#### EXERCISE INSTRUCTIONS
Reproduce the listing in full, pictures excluded.

═════ MATERIAL PROVIDED ═════

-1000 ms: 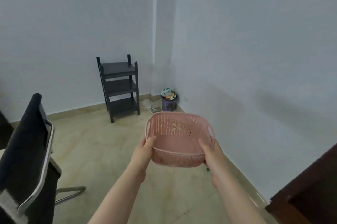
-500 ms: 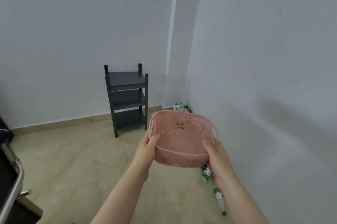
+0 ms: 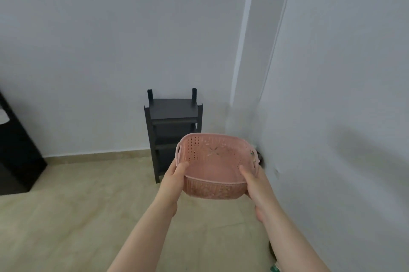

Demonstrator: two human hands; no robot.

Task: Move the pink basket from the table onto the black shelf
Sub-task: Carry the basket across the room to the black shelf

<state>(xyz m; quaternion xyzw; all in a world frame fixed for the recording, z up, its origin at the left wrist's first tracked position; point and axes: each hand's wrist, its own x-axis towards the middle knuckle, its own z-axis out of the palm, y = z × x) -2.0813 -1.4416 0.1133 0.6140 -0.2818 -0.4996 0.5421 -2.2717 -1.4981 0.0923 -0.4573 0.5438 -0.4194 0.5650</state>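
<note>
Fingers (image 3: 180, 166) of both hands clamp the pink basket (image 3: 215, 166) at its near corners: thumbs hooked over the rim into the inside, remaining fingers under the base, hidden by the wall. Left hand (image 3: 173, 177) grips the near-left corner, right hand (image 3: 254, 181) the near-right corner. Both forearms reach forward from the bottom of the view.

Basket is held in the air, clear of any surface, over the floor (image 3: 77, 216). It tilts with the far rim higher, so the inside shows: nothing in it. Walls and base are perforated with slots and a star-like cut-out in the bottom. One slot handle shows on each side wall.

Black shelf (image 3: 174, 112) stands directly behind the basket, against the back wall, near the room corner. Three tiers: top tier fully visible and bare, middle tier partly visible with nothing seen on it, lower part covered by the basket and the left hand. Basket and shelf overlap in the view, but the basket is apart from it, on the near side.

Dark cabinet-like block (image 3: 17, 161) sits at the left edge on the floor. Small dark item by the right wall just past the basket's right handle, too hidden to identify. Green-labelled bottle (image 3: 275, 268) lies at the bottom edge beside the right forearm, mostly cut off.
</note>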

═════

#### TASK ANSWER
-1000 ms: 
-500 ms: 
+0 ms: 

Demonstrator: two human hands; no robot.

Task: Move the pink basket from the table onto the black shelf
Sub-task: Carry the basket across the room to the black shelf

<state>(xyz m; quaternion xyzw; all in a world frame fixed for the recording, z up, its origin at the left wrist's first tracked position; point and axes: each hand's wrist, its own x-axis towards the middle knuckle, its own z-axis out of the palm, y = z × x) -2.0813 -1.4416 0.1133 0.6140 -0.2818 -0.4996 0.5421 -2.2717 -1.4981 0.0923 -0.4573 0.5438 -0.4194 0.5650</state>
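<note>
Fingers (image 3: 180, 166) of both hands clamp the pink basket (image 3: 215, 166) at its near corners: thumbs hooked over the rim into the inside, remaining fingers under the base, hidden by the wall. Left hand (image 3: 173, 177) grips the near-left corner, right hand (image 3: 254, 181) the near-right corner. Both forearms reach forward from the bottom of the view.

Basket is held in the air, clear of any surface, over the floor (image 3: 77, 216). It tilts with the far rim higher, so the inside shows: nothing in it. Walls and base are perforated with slots and a star-like cut-out in the bottom. One slot handle shows on each side wall.

Black shelf (image 3: 174, 112) stands directly behind the basket, against the back wall, near the room corner. Three tiers: top tier fully visible and bare, middle tier partly visible with nothing seen on it, lower part covered by the basket and the left hand. Basket and shelf overlap in the view, but the basket is apart from it, on the near side.

Dark cabinet-like block (image 3: 17, 161) sits at the left edge on the floor. Small dark item by the right wall just past the basket's right handle, too hidden to identify. Green-labelled bottle (image 3: 275, 268) lies at the bottom edge beside the right forearm, mostly cut off.
</note>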

The exercise requires nothing else.